La nécessité de reprendre langue avec Israël à la suite des Accords d’Abraham 

Les relations turco-israéliennes sont traditionnellement marquées par une grande défiance voire une hostilité sur de nombreux dossiers tels que le conflit israélo-palestinien ou le contentieux gazier en Méditerranée orientale. Toutefois, soucieux de trouver de nouveaux partenaires régionaux et ayant pris conscience de la nouvelle donne stratégique régionale induite par la signature des Accords d’Abraham entre Israël, les EAU et Bahreïn en septembre 2020, le pragmatique Erdogan a invité le président israélien Isaac Herzog à Ankara le 9 mars 2022 afin de renouer le dialogue avec l’Etat hébreu [19]. Cette rencontre a été l’occasion d’échanger, outre des compliments courtois, sur des sujets de préoccupations stratégiques et économiques communs. En ce sens, le ministre de la Défense israélien, Benny Gantz, a indiqué que les deux pays devaient renforcer leur coopération bilatérale face à des menaces régionales majeures, au premier rang desquelles la politique agressive iranienne incarnée par sa volonté de se doter de l’arme nucléaire et son utilisation de proxys au Moyen-Orient.

Vers un renforcement de l’axe anti-iranien dans la région ?

Ce rapprochement entre la Turquie, les EAU et Israël pourrait contribuer à renforcer l’axe régional hostile à l’Iran formalisé par les Accords d’Abraham. En effet, la menace iranienne tout comme celle de ses milices affiliées inquiète Ankara. Qais Khazali, Secrétaire général de la milice Asaib Ahl al-Haq affiliée à l’Iran, menace ainsi la Turquie d’importantes représailles à la suite de la campagne militaire turque contre les forces kurdes du PKK en Irak soutenues par les milices chiites irakiennes pro-iraniennes.

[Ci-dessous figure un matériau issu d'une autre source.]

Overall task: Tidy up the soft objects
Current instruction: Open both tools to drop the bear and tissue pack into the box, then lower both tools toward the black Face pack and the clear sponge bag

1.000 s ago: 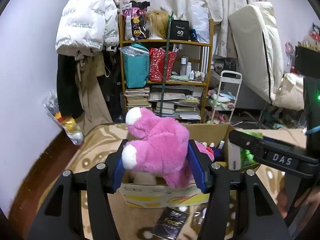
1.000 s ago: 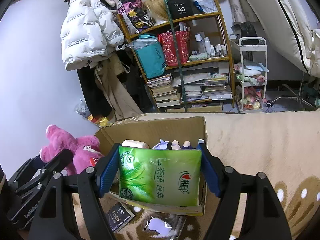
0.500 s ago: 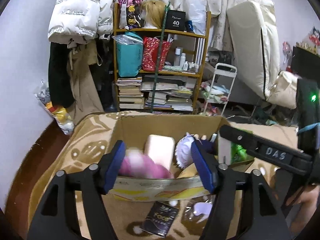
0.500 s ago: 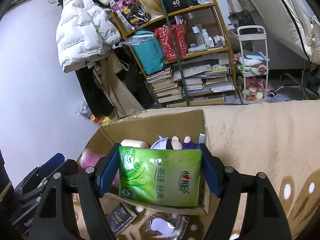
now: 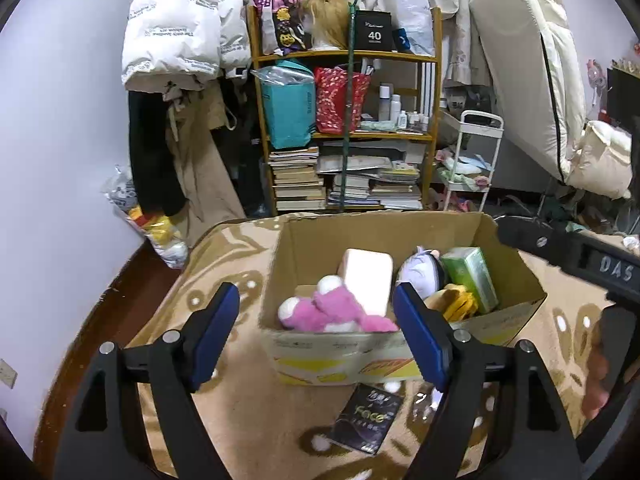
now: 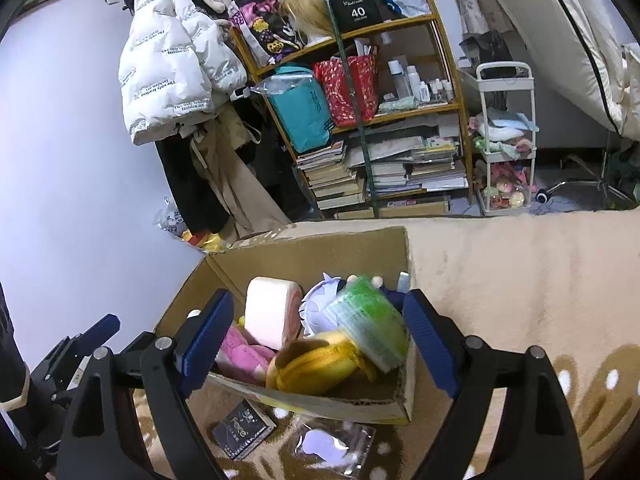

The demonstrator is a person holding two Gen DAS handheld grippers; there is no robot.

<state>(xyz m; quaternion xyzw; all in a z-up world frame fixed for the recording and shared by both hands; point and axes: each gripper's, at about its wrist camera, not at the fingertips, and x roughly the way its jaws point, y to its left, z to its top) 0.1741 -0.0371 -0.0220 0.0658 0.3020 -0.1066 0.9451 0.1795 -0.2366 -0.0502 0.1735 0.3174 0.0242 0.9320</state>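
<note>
Plush toys (image 5: 332, 314) beneath tilted, gaping hand-held grippers (image 5: 316, 330)

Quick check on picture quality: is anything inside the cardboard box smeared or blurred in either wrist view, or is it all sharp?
Right wrist view: the green tissue pack is smeared by motion blur, and the yellow plush beside it is soft-edged; the pink roll stays sharp. Left wrist view: the box contents are crisp, including the pink plush. Both views show strong fisheye bending at the edges.
</note>
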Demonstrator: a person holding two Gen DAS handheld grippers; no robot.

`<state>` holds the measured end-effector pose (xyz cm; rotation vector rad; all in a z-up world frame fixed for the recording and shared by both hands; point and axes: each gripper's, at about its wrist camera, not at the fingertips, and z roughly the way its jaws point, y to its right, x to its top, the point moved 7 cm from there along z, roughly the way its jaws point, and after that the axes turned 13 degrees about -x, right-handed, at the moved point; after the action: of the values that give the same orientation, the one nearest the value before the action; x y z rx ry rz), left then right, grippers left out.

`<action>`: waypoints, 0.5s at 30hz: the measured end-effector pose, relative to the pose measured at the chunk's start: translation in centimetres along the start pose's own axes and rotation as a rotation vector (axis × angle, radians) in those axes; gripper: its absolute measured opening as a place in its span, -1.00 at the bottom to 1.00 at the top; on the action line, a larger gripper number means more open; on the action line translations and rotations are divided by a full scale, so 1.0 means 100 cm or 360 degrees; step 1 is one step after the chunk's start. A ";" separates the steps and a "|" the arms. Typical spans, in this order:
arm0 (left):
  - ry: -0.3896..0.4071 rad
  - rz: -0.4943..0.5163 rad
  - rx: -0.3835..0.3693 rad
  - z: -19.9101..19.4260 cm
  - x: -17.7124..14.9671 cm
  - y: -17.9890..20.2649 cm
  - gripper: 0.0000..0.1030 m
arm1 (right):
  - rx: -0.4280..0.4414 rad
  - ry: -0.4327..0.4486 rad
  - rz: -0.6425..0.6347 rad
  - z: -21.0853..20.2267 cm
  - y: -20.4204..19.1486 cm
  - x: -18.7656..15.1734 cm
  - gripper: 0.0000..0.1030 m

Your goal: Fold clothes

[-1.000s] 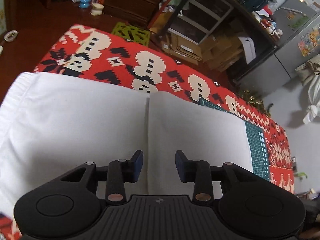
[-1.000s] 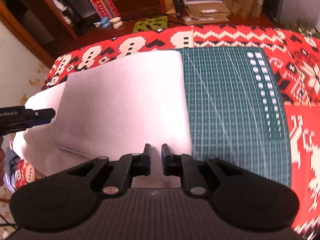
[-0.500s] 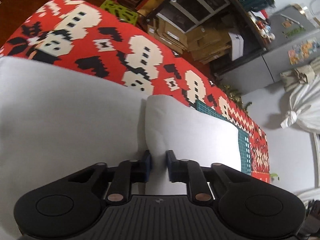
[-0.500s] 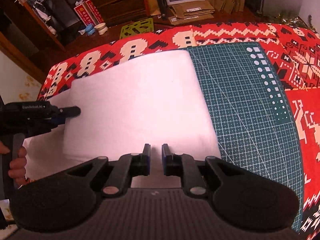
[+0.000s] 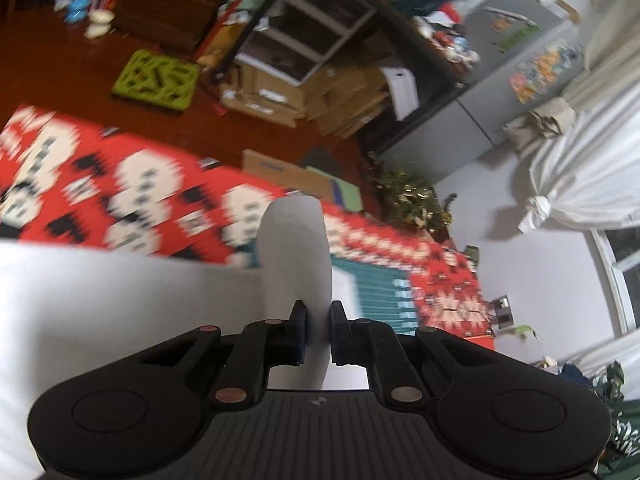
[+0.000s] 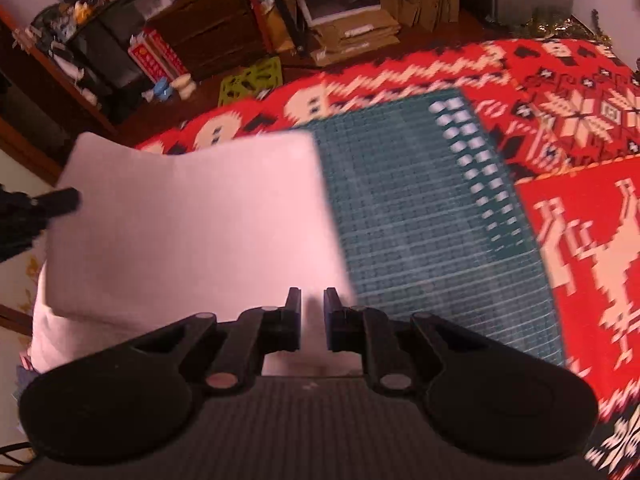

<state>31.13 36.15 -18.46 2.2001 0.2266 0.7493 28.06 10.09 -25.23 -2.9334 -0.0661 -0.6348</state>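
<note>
A white garment (image 6: pixel 192 220) lies folded on a green cutting mat (image 6: pixel 420 220) over a red patterned blanket (image 6: pixel 580 240). My right gripper (image 6: pixel 312 304) is shut on the near edge of the garment's upper layer, which is raised and bowed. My left gripper (image 6: pixel 40 208) holds the same layer at its left side. In the left wrist view, my left gripper (image 5: pixel 318 312) is shut on a flap of the white garment (image 5: pixel 294 248) that stands up edge-on above the lower layer. The picture is blurred by motion.
The blanket (image 5: pixel 120 192) covers the whole table. Past its far edge, on the wooden floor, are a green crate (image 5: pixel 156 80), stacked cardboard boxes (image 5: pixel 344 96) and a shelf unit (image 5: pixel 304 32). A grey fridge (image 5: pixel 500 80) and white curtain (image 5: pixel 592 168) stand to the right.
The left gripper closed on the edge of the upper layer and rose with it. The right gripper also lifted its edge, so the upper layer came up off the lower one.
</note>
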 end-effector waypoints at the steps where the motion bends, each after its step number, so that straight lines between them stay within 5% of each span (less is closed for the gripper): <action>1: 0.0002 0.0013 0.0001 0.006 0.002 0.018 -0.79 | 0.0013 0.0011 0.0016 -0.004 0.011 0.006 -0.72; 8: -0.0018 -0.0006 0.0029 0.085 0.000 0.142 -0.79 | 0.0045 0.0117 0.0000 -0.042 0.111 0.053 -0.72; 15: -0.0123 -0.0091 0.0113 0.225 -0.032 0.210 -0.76 | -0.0082 0.0178 0.0027 -0.060 0.244 0.085 -0.68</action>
<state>39.99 6.60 -16.11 2.2748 0.2800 0.6323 35.08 -14.79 -19.44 -2.9375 -0.0129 -0.8079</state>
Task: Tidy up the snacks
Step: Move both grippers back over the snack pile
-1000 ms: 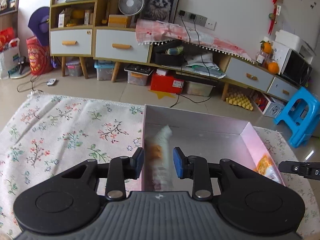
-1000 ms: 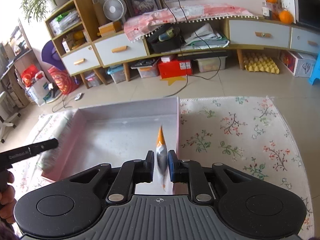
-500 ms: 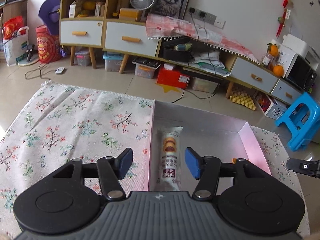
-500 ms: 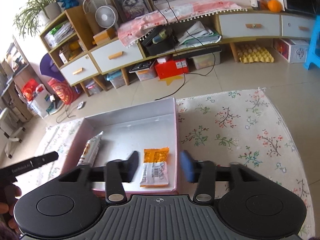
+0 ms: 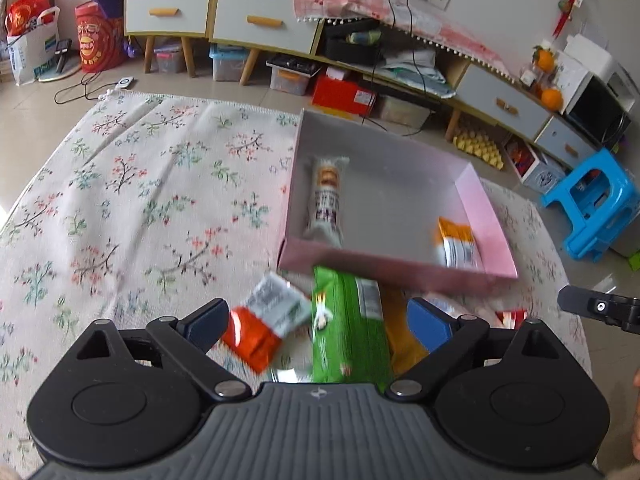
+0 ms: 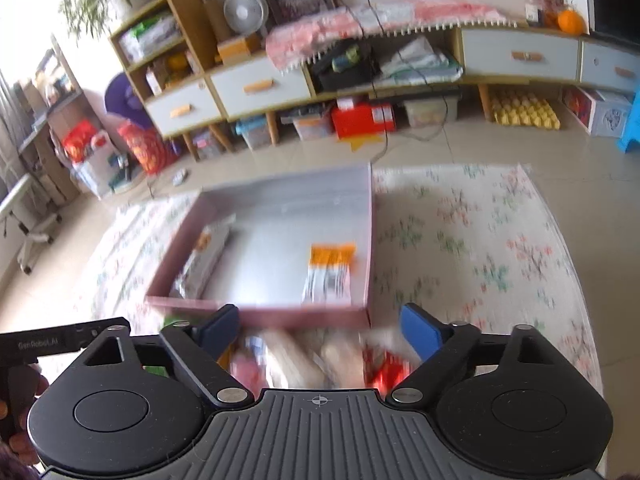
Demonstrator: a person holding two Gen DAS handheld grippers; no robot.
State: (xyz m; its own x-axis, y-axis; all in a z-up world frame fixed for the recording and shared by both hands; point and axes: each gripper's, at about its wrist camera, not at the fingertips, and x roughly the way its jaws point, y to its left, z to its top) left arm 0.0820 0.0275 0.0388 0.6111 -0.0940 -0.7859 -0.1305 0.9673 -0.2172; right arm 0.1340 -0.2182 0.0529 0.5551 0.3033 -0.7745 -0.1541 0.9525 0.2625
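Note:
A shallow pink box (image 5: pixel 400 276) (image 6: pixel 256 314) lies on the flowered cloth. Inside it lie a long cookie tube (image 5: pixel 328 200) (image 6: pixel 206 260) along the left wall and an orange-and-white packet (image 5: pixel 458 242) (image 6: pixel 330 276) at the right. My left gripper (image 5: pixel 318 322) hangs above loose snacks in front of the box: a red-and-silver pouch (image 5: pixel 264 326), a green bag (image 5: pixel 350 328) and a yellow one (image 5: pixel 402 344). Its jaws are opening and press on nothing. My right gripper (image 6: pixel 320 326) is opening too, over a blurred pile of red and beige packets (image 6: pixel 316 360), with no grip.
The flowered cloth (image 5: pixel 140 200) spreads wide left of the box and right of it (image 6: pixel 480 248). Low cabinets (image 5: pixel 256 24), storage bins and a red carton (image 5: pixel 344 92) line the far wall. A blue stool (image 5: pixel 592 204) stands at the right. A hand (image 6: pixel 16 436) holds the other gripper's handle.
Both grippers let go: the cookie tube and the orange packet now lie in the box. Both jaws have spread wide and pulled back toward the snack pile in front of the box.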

Par ailleurs, cette menace iranienne est corroborée par les nombreuses interpellations d’agents iraniens présents sur le sol turc réalisées par les services de renseignement d’Ankara. Téhéran pourrait donc être considéré comme le dénominateur commun du rapprochement entre la Turquie, Israël et ses alliés du Golfe [20].

Bien qu’il soit un peu tôt pour tirer des conclusions définitives sur la nouvelle realpolitik turco-émirienne, les signes sont bel et bien là et il est possible de penser qu’elle se poursuive et aboutisse concrètement car les deux puissances régionales y ont clairement des intérêts politiques, économiques et stratégiques communs. Par ailleurs, s’il souhaite obtenir un score convenable aux élections présidentielles de 2023, Erdogan doit prouver à sa base électorale et sociale qui s’effrite, que son pragmatisme diplomatique vis-à-vis d’Israël et du Golfe lui permet d’améliorer significativement la situation économique turque. Le nouveau Sultan d’Ankara y joue sa crédibilité diplomatique, et peut être sa survie politique.